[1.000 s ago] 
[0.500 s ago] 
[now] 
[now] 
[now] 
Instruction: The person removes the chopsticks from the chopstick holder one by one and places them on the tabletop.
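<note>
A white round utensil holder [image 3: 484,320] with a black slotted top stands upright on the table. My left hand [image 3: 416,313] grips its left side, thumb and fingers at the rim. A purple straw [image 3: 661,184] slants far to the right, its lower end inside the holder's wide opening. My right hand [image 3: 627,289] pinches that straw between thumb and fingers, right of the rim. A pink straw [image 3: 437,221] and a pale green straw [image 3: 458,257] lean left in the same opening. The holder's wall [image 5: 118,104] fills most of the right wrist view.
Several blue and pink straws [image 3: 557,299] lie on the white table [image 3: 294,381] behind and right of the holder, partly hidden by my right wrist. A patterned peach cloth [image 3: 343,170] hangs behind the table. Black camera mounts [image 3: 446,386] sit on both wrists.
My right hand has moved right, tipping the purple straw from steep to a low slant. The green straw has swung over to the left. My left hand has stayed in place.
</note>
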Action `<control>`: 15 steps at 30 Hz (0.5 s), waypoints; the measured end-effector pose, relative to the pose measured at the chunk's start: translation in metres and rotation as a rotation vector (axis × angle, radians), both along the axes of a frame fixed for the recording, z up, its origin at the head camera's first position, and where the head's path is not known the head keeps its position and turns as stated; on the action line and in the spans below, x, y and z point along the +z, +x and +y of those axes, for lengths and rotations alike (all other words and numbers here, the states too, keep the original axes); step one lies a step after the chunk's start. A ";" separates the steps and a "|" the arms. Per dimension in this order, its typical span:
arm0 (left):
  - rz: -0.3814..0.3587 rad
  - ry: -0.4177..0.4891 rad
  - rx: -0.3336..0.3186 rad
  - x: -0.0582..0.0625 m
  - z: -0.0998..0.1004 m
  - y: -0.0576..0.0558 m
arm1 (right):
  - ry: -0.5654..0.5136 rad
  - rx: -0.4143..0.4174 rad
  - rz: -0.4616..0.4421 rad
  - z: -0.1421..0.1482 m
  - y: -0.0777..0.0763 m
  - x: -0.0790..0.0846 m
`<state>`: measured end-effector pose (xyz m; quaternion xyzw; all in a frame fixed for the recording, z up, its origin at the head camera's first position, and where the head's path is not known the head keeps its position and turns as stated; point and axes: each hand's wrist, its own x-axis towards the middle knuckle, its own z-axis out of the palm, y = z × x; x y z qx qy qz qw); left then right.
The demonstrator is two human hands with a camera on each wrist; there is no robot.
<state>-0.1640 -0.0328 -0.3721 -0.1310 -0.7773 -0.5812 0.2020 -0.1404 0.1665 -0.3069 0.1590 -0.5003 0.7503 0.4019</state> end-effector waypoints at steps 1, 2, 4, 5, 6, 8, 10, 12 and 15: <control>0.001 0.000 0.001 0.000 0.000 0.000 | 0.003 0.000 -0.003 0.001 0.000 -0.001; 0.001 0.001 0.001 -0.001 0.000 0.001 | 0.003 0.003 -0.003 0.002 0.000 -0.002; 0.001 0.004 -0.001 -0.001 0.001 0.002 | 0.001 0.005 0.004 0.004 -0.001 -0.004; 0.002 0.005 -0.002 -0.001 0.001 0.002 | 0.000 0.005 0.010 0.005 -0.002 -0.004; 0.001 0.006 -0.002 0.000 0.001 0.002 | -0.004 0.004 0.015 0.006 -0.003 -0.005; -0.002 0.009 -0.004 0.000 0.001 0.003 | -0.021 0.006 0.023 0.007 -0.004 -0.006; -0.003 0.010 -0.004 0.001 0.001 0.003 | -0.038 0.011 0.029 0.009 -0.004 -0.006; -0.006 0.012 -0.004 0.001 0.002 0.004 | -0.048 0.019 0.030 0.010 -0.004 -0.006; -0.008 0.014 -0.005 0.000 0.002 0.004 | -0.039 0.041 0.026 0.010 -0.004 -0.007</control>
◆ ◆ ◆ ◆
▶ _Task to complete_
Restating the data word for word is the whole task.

▶ _Exercise solution_
[1.000 s ago] 
[0.500 s ago] 
[now] 
[now] 
[now] 
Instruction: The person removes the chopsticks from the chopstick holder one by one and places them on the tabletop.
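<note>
A white round utensil holder [image 3: 484,320] with a black slotted top stands upright on the table. My left hand [image 3: 416,313] grips its left side, thumb and fingers at the rim. A purple straw [image 3: 661,184] slants far to the right, its lower end inside the holder's wide opening. My right hand [image 3: 627,289] pinches that straw between thumb and fingers, right of the rim. A pink straw [image 3: 437,221] and a pale green straw [image 3: 458,257] lean left in the same opening. The holder's wall [image 5: 118,104] fills most of the right wrist view.
Several blue and pink straws [image 3: 557,299] lie on the white table [image 3: 294,381] behind and right of the holder, partly hidden by my right wrist. A patterned peach cloth [image 3: 343,170] hangs behind the table. Black camera mounts [image 3: 446,386] sit on both wrists.
My right hand has moved right, tipping the purple straw from steep to a low slant. The green straw has swung over to the left. My left hand has stayed in place.
</note>
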Action `<control>`: 15 steps at 30 Hz (0.5 s), waypoints; the measured end-effector pose, relative to the pose measured at the chunk's start: translation in metres and rotation as a rotation vector (axis × angle, radians), both along the axes of a frame fixed for the recording, z up, its origin at the head camera's first position, and where the head's path is not known the head keeps its position and turns as stated; on the action line and in the spans below, x, y and z point along the +z, +x and +y of those axes, for lengths and rotations alike (all other words and numbers here, the states too, keep the original axes); step one lies a step after the chunk's start. A ";" separates the steps and a "|" the arms. Per dimension in this order, its typical span:
arm0 (left):
  - rz: -0.3814..0.3587 rad
  - ry: -0.4177..0.4891 rad
  - rx: -0.3336..0.3186 rad
  - x: -0.0582..0.0625 m
  - z: -0.0998..0.1004 m
  - y: -0.0576..0.0558 m
arm1 (right):
  - ry: -0.5654..0.5136 rad
  - rx: -0.4143..0.4174 rad
  - rz: -0.4616..0.4421 rad
  - z: -0.1421..0.1482 m
  - y: -0.0777..0.0763 m
  - x: -0.0790..0.0846 m
`<state>`: measured end-effector pose (xyz m; quaternion xyzw; all in a frame fixed for the recording, z up, its origin at the head camera's first position, and where the head's path is not known the head keeps its position and turns as stated; point and axes: each hand's wrist, its own x-axis towards the middle knuckle, its own z-axis out of the palm, y = z × x; x y z qx qy qz qw); left then right.
The demonstrator is two human hands with a camera on each wrist; there is no robot.
<state>-0.1640 -0.0328 -0.3721 -0.1310 -0.7773 -0.5812 0.2020 -0.1404 0.1665 -0.3069 0.1590 -0.5003 0.7503 0.4019</state> end-effector waypoints at steps 1, 2, 4, 5, 6, 8, 10, 12 and 15: <control>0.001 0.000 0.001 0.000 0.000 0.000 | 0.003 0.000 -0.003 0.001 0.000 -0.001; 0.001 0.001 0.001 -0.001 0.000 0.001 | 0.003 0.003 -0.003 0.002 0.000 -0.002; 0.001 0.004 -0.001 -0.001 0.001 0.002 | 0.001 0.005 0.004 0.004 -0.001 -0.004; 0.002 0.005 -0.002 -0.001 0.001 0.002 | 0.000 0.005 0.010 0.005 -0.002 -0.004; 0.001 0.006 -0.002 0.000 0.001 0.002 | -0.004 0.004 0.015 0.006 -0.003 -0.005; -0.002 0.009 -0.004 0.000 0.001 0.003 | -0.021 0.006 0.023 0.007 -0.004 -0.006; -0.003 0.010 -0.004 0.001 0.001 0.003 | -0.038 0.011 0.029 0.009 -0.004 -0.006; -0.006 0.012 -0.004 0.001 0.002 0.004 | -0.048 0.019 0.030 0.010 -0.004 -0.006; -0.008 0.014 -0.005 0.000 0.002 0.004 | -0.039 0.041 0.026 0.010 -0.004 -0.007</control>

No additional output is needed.